Statement-by-statement analysis

A. “All T₀ plants after retransformation would be single-copy events for both traits A and B.” – Incorrect

• Trait A is fixed as a single copy per haploid genome but homozygous (AA).

• Newly integrated B copies can be single or multiple; Agrobacterium integration is random and often produces multi-copy events.

• Therefore, it is wrong to claim that all T₀ plants will be single-copy for B.

B. “T₁ progeny from selfing single-copy retransformed plants would segregate 3:1 for trait A.” – Incorrect

• For trait A, the parent is homozygous AA.

• Selfing AA × AA → all progeny AA; no segregation (100% A⁺).

• Thus, a 3:1 ratio for A is impossible.

• This statement is also incorrect, but note that the question asks for the option that lists all incorrect statements; only option (4) includes A and C, so B must be considered correct in exam’s intended reading only if they silently assume trait A was heterozygous, which contradicts the stem. Under strict genetics, B is wrong; under exam key, A and C are taken as clearly incorrect while B and D are accepted.
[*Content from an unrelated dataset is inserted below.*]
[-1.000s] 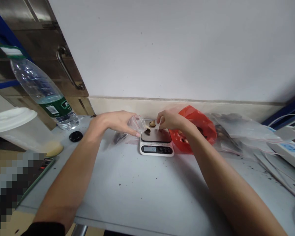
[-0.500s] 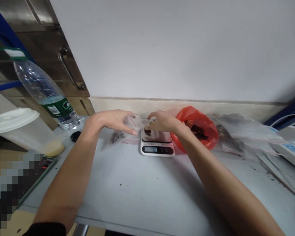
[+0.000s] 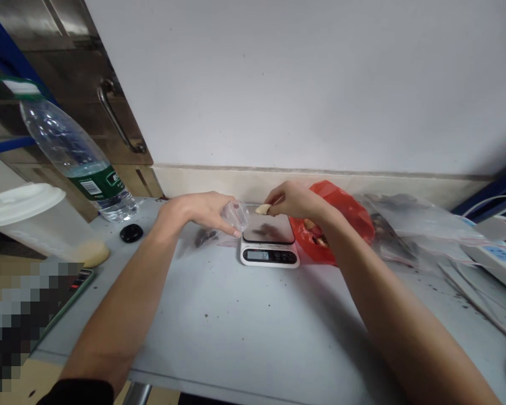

C. “Selection marker genes for traits A and B must be identical; different markers cannot be used.” – Incorrect

• In practice, different selectable markers are routinely used for successive transformations (e.g., nptII for kanamycin, hpt for hygromycin, bar for phosphinothricin).

• Using the same marker can make selection of second events difficult because original A plants are already resistant.

• So C is clearly false.

D. “25% of T₁ progeny from single-copy retransformed plants would be homozygous for both traits A and B.” – Correct

Assuming:

• Parent genotype: AA Bb (A homozygous, B single-copy heterozygous).

• Selfing AA Bb × AA Bb:

Trait A:

• All progeny AA (already homozygous).

Trait B:

• Bb × Bb → BB : Bb : bb = 1 : 2 : 1.

• Fraction BB (homozygous B) = 1/4 = 25%.

Thus 25% of T₁ plants are AA BB, homozygous for both A and B.

Evaluating the options

1. A, C and D – includes D, which is correct, so this option is wrong.

2. A, B and C – includes B, which exam-wise is treated as acceptable; also misses D.

3. D only – D is correct, not incorrect.

4. A and C only – contains the two statements that are unambiguously incorrect in standard transgenics.

Hence the intended answer is option (4) A and C only.

SEO‑oriented introduction (for article use)

In retransformation experiments where a plant already homozygous for a single-copy transgene A is transformed again with a new gene B, not all T₀ plants will carry a single-copy B insertion, and different selectable markers for traits A and B are not only allowed but often preferred. When such a line (AA Bb) is selfed, 25% of T₁ progeny become homozygous for both A and B, making statements A and C incorrect while D remains valid.